The boss is bent on unreasonably squeezing more work out of you. You`re determined to stand your ground, and not let it cave in under you. You`re braced for a “winner-take-all” fight, come hellfire or firing on the spot.

Or, perhaps you`re like my Connecticut cardiologist friend, John, who recently told me a story about how, many years ago, he had a patient-management eureka moment—an epiphany—while struggling to cope with a truly peevish, cantankerous, utterly disagreeable and disagreeing patient.

It looked as though somebody was going to win, somebody else was going to lose—or maybe both of them would lose. But he instantly discovered that it didn’t have to turn out that way in that instance or ever again, and that it doesn’t always or ever have to be that way.

What he discovered then is that what is perhaps the best alternative to confrontation, capitulation, stalemate, antagonism and residual resentment is, fortunately, also very easy to implement: triangulation.

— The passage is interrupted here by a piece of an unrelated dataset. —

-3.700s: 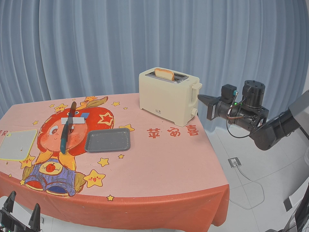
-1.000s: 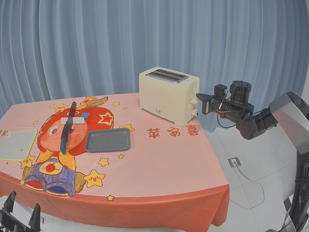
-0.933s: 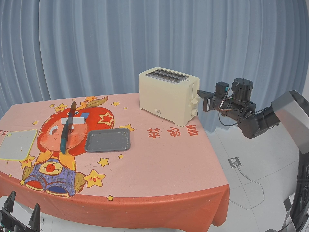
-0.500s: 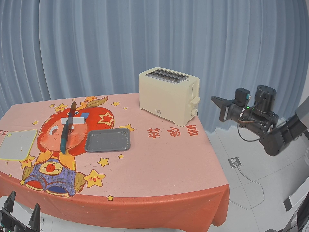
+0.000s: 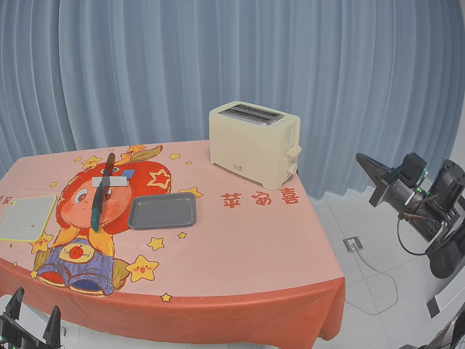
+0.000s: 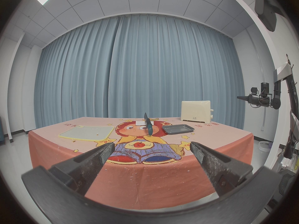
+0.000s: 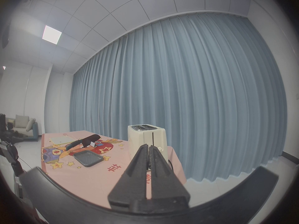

Triangulation instantly transforms former or potential enemies into allies and maybe even friends, by transforming combat and competition into harmony, collegiality and other cooperation through engagement with a common cause.

Triangulation as Acquired Skill or Innate Talent

You may already consistently or occasionally be using triangulation as a key tool in your conflict-management kit. Triangulation may be something you instinctively grasp and apply, or it may be a technique you’ve acquired through learning, if not study. Because it is so simple to comprehend and master, and because its entirely positive results are so obvious and quick, employment of triangulation as a conflict preventive or resolution can quickly become a healthy, adaptive reflex response that others will perceive as smart instinct and intuition.

If you are already triangulating to prevent, escape, control or otherwise transform situations with potential or actual conflict, the following analysis will confirm that you have been on the right track and making the right moves. If the concept or experience with applying it is new, you are about to acquire a powerful people-skill that, as a tool, is invaluable in managing any relationship—professional or personal.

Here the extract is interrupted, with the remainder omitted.